Using Vision and Language models for Uncertainty-Aware Image Captioning
Summary
This thesis investigates how uncertainty can be integrated into image captioning models, focusing on generating captions that express appropriate levels of confidence. Using the HL
Dataset, a human-annotated image-text dataset with axis-specific captions and associated
confidence scores, we augment captions to include lexical hedging based on confidence scores
and fine-tune a vision-language model (BLIP-2) using supervised learning and reinforcement
learning (PPO) to align generated captions with human confidence judgments.

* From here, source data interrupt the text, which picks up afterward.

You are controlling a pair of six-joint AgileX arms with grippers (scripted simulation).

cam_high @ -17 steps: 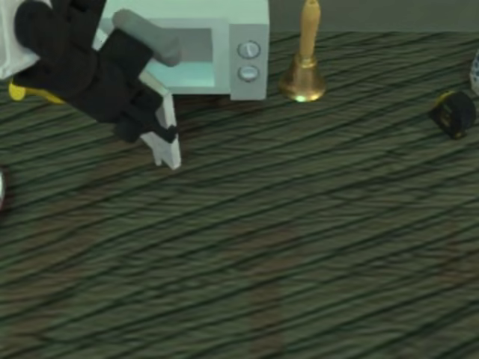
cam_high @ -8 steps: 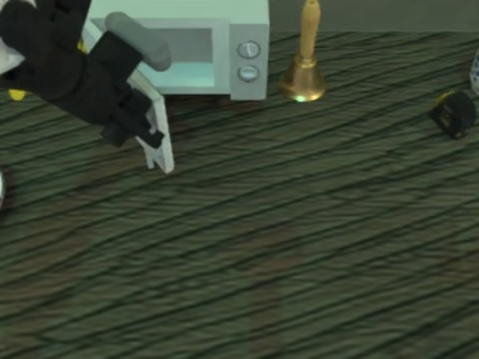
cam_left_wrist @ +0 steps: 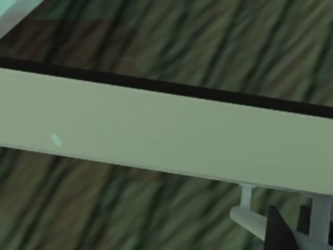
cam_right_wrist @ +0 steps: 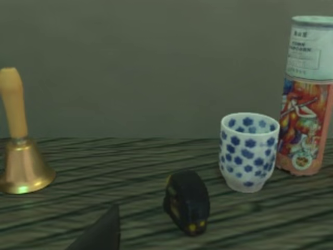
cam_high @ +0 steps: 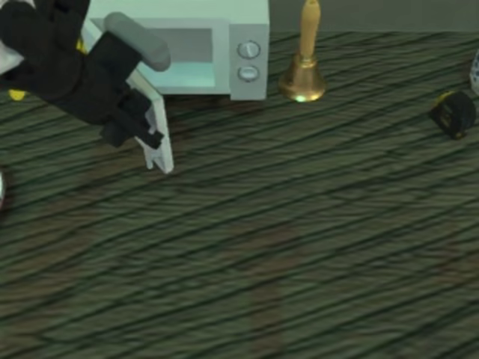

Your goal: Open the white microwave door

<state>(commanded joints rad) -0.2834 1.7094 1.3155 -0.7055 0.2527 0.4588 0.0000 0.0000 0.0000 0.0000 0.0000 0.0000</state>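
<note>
The white microwave (cam_high: pixel 224 52) stands at the table's back left. Its door (cam_high: pixel 159 127) is swung well out toward the front, and I see it nearly edge-on from above. In the left wrist view the door (cam_left_wrist: pixel 156 130) runs across as a long pale panel, with its bar handle (cam_left_wrist: pixel 250 219) at one end. My left gripper (cam_high: pixel 146 134) is at the door's free edge, shut on that handle, a dark fingertip (cam_left_wrist: pixel 278 232) against the bar. The cavity shows open beside the knob panel (cam_high: pixel 248 61). My right gripper is outside the top view.
A brass bell (cam_high: pixel 302 71) stands just right of the microwave. A black tape measure (cam_high: pixel 454 112) lies at the far right. Behind the tape measure are a blue-dotted cup (cam_right_wrist: pixel 248 151) and a tall printed can (cam_right_wrist: pixel 308 99). Something yellow (cam_high: pixel 16 94) peeks out behind my left arm.
Over the last second my left gripper pulled the door's free edge further left and out, widening the opening. In the last half second almost nothing moved.
</note>
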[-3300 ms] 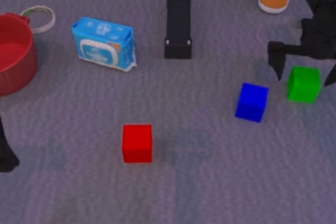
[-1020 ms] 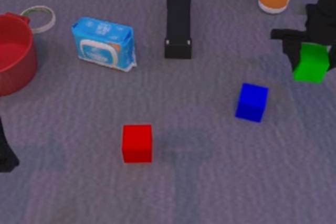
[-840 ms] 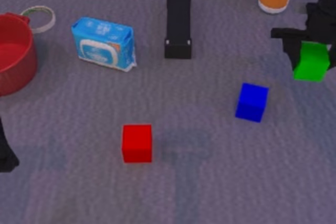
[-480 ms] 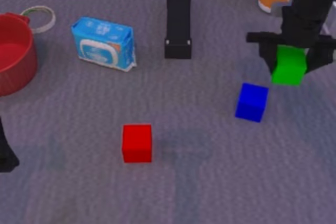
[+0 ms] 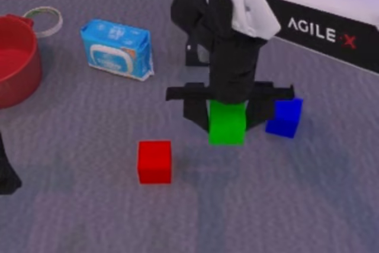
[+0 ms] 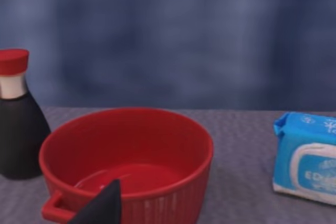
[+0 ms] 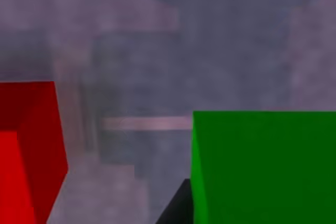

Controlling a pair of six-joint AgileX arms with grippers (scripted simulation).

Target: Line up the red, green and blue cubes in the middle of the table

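A: So, why is the right end effector (image 5: 227, 117) clenched around the green cube (image 5: 226, 124)?
B: It carries it mid-table, between the red cube (image 5: 154, 161) and blue cube (image 5: 285, 117), probably to start the row.
A: Left end effector (image 5: 7, 176)?
B: Parked at the table's (image 5: 89, 217) left edge; grip unclear.

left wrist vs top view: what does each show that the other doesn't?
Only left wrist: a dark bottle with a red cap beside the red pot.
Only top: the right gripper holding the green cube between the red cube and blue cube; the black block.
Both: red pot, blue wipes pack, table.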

Fine-tuning
improved the usage of hedging expressions, but human evaluation showed that it failed to
consistently align expressed uncertainty with human expectations. PPO training proved unstable due to sparse references causing unreliable reward signals. Evaluation with standard
semantic similarity metrics revealed biases in current metrics: BLEURT penalized hedging,
while BERTScore overstated similarity. SBERT showed more stable behavior, but still lacked
sensitivity to epistemic tone. A comparison with LLaVA, a large instruction-tuned model,
showed lower misalignment with human ratings on average. However, this may be partly due
to repeated phrasing from other caption axes, especially on the rationale axis. Interestingly, the
original human captions from the dataset showed the highest mean misalignment, highlighting
gaps between existing annotations and current human expectations. These results highlight
the challenges of uncertainty-aware captioning and point to the need for datasets with more
diverse references and better confidence annotations.